— GOAL OF THE EXERCISE —
In the records below, find the line that contains "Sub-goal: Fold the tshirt" and the line that contains "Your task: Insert". Set down exactly those lines and every line between them, and nothing more.

*** DATA FOR THE TASK Section Begins ***

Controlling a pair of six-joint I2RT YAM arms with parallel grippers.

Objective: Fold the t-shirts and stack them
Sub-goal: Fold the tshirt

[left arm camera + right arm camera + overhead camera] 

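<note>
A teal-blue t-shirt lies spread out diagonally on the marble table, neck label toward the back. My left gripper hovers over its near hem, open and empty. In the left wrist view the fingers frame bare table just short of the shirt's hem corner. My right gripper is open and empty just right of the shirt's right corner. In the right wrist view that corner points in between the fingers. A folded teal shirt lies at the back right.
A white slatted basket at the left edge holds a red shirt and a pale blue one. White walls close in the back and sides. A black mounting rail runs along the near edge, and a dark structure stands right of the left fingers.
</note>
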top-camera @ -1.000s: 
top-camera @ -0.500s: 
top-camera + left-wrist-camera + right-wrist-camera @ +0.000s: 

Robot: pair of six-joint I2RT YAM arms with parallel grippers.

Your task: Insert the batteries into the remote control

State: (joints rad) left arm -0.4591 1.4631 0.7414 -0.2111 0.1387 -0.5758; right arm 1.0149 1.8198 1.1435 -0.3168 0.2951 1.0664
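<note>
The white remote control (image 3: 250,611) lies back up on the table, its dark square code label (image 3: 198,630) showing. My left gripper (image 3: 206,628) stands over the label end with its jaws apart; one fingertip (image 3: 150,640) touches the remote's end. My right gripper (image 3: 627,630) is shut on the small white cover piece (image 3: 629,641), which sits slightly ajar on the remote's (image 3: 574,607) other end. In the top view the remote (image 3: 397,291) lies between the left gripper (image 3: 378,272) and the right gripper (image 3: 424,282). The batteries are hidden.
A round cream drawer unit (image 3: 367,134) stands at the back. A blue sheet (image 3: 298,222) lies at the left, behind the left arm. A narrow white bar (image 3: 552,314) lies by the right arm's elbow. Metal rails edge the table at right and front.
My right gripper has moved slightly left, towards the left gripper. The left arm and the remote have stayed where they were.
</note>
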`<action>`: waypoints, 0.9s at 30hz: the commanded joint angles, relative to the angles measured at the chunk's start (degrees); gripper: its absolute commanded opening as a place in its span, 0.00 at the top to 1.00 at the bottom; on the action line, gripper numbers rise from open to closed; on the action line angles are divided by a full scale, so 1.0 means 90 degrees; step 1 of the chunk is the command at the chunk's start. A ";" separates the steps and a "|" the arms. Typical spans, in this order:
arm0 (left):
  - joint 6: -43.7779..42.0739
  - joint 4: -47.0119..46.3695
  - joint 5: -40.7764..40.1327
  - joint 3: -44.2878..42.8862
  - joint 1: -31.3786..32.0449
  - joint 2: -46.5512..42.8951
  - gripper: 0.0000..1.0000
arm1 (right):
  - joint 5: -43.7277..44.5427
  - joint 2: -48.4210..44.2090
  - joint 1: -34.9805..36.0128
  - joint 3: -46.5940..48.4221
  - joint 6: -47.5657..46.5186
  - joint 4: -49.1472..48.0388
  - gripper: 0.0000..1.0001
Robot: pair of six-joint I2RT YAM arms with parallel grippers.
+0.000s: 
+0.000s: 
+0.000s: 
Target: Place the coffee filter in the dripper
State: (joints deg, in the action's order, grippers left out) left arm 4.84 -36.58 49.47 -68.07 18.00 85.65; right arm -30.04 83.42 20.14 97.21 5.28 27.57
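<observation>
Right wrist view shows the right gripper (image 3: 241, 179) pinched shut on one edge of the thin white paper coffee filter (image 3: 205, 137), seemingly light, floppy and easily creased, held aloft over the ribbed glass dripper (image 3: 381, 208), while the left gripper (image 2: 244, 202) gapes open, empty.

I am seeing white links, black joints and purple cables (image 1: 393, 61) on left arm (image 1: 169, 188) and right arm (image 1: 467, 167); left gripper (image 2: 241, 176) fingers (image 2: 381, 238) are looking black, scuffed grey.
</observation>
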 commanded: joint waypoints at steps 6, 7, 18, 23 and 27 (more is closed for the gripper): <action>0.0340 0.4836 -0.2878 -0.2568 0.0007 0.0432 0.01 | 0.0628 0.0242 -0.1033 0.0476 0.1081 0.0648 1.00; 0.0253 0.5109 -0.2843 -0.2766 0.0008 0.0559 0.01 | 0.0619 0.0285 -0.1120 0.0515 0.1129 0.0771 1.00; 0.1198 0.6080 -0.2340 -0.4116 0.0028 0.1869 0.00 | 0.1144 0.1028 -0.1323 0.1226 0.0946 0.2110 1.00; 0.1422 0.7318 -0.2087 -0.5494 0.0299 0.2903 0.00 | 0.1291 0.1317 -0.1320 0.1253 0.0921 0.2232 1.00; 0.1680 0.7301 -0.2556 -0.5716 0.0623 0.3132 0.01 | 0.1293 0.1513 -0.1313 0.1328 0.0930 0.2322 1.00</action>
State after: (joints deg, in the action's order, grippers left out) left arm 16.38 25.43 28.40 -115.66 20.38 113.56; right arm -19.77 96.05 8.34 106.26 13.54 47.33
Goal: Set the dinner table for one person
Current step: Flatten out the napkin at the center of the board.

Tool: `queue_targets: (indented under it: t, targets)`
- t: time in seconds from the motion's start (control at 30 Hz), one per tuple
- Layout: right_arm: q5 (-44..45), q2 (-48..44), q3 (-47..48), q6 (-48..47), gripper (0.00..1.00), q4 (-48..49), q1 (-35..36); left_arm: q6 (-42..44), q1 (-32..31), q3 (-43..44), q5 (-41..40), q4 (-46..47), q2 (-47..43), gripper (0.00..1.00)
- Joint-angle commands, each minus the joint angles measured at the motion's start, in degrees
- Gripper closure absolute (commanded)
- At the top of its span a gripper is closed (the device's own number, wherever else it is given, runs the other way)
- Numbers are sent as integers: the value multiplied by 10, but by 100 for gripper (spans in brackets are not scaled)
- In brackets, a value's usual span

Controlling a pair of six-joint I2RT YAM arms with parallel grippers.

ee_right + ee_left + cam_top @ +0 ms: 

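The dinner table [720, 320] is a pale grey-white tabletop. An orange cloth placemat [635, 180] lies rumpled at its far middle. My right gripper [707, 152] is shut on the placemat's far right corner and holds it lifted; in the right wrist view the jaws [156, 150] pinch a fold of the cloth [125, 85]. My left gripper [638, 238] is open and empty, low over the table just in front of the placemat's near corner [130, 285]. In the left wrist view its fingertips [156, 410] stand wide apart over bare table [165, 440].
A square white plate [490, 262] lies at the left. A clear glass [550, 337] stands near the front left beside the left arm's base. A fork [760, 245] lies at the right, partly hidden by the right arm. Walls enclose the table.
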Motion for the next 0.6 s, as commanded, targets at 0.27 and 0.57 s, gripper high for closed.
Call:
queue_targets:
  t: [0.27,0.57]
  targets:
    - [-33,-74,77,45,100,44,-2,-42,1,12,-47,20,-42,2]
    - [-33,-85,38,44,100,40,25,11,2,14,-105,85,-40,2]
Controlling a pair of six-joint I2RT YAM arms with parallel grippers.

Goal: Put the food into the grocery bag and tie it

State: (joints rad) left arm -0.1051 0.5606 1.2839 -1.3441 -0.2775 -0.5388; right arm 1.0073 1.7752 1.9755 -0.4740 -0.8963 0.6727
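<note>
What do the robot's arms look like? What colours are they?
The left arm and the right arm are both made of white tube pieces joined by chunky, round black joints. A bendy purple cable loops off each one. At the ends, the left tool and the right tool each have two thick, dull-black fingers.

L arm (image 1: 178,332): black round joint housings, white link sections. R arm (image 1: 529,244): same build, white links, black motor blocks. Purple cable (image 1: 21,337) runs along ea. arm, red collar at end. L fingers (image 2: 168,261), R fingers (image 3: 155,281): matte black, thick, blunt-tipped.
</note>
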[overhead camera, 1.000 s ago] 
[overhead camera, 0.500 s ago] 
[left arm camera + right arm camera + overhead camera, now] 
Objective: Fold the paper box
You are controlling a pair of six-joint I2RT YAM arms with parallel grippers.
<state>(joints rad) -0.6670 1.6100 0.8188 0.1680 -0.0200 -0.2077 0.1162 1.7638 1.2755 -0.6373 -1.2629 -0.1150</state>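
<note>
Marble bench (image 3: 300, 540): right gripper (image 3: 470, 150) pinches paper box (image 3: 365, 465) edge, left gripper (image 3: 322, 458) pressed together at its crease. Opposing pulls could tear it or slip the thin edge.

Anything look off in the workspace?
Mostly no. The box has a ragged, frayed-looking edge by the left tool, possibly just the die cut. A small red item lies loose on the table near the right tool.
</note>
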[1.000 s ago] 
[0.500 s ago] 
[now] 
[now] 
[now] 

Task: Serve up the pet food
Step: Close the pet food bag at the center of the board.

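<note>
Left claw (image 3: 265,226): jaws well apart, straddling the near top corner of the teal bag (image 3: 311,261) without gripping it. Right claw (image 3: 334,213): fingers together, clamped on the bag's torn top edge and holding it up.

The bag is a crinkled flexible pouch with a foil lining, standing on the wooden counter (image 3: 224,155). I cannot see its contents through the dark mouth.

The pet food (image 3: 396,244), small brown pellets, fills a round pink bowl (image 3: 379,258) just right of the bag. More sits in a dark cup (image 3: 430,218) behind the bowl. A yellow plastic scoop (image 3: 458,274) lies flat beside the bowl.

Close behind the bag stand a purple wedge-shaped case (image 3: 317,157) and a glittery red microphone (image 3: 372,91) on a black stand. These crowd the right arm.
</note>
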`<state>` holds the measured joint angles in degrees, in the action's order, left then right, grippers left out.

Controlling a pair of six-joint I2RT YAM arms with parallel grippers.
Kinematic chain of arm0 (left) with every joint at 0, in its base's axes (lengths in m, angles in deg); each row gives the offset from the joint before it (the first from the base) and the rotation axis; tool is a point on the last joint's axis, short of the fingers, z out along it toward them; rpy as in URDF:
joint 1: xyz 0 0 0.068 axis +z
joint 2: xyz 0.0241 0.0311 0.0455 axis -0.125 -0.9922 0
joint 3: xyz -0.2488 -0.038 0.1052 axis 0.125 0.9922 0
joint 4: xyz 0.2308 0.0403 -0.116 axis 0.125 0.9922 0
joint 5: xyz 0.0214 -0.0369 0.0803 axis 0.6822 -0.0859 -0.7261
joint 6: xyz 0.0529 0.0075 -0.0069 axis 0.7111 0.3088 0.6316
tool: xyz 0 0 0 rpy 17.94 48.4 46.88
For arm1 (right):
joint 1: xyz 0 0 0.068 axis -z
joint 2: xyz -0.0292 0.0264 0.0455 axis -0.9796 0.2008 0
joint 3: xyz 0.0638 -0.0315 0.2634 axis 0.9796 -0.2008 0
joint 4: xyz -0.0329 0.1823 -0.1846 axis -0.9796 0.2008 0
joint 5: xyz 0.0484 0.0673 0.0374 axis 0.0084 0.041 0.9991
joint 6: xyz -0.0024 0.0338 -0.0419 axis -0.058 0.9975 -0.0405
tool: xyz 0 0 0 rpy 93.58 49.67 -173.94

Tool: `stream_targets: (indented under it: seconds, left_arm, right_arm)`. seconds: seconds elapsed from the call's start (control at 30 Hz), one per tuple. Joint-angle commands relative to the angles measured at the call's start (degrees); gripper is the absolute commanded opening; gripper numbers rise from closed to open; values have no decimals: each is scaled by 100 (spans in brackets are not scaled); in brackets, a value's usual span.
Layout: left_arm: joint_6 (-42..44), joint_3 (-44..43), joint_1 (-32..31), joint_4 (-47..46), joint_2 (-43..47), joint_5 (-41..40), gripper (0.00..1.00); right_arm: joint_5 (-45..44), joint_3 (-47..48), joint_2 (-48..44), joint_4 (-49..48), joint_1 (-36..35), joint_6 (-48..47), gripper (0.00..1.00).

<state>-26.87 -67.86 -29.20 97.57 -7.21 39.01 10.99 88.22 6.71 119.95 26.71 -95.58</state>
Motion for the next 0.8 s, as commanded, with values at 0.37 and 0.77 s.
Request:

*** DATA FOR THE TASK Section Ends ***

— ANSWER SPACE —
Sub-goal: Fold the tshirt

[left arm camera + right arm camera + overhead camera] 

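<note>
A teal-blue t-shirt lies spread out diagonally on the marble table, neck label toward the back. My left gripper hovers over its near hem, open and empty. In the left wrist view the fingers frame bare table just short of the shirt's hem corner. My right gripper is open and empty just right of the shirt's right corner. In the right wrist view that corner points in between the fingers. A folded teal shirt lies at the back right.
A white slatted basket at the left edge holds a red shirt and a pale blue one. White walls close in the back and sides. A black mounting rail runs along the near edge, and a dark structure stands right of the left fingers.
</note>
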top-camera @ -1.000s: 
top-camera @ -0.500s: 
top-camera + left-wrist-camera + right-wrist-camera @ +0.000s: 

Robot: pair of six-joint I2RT YAM arms with parallel grippers.

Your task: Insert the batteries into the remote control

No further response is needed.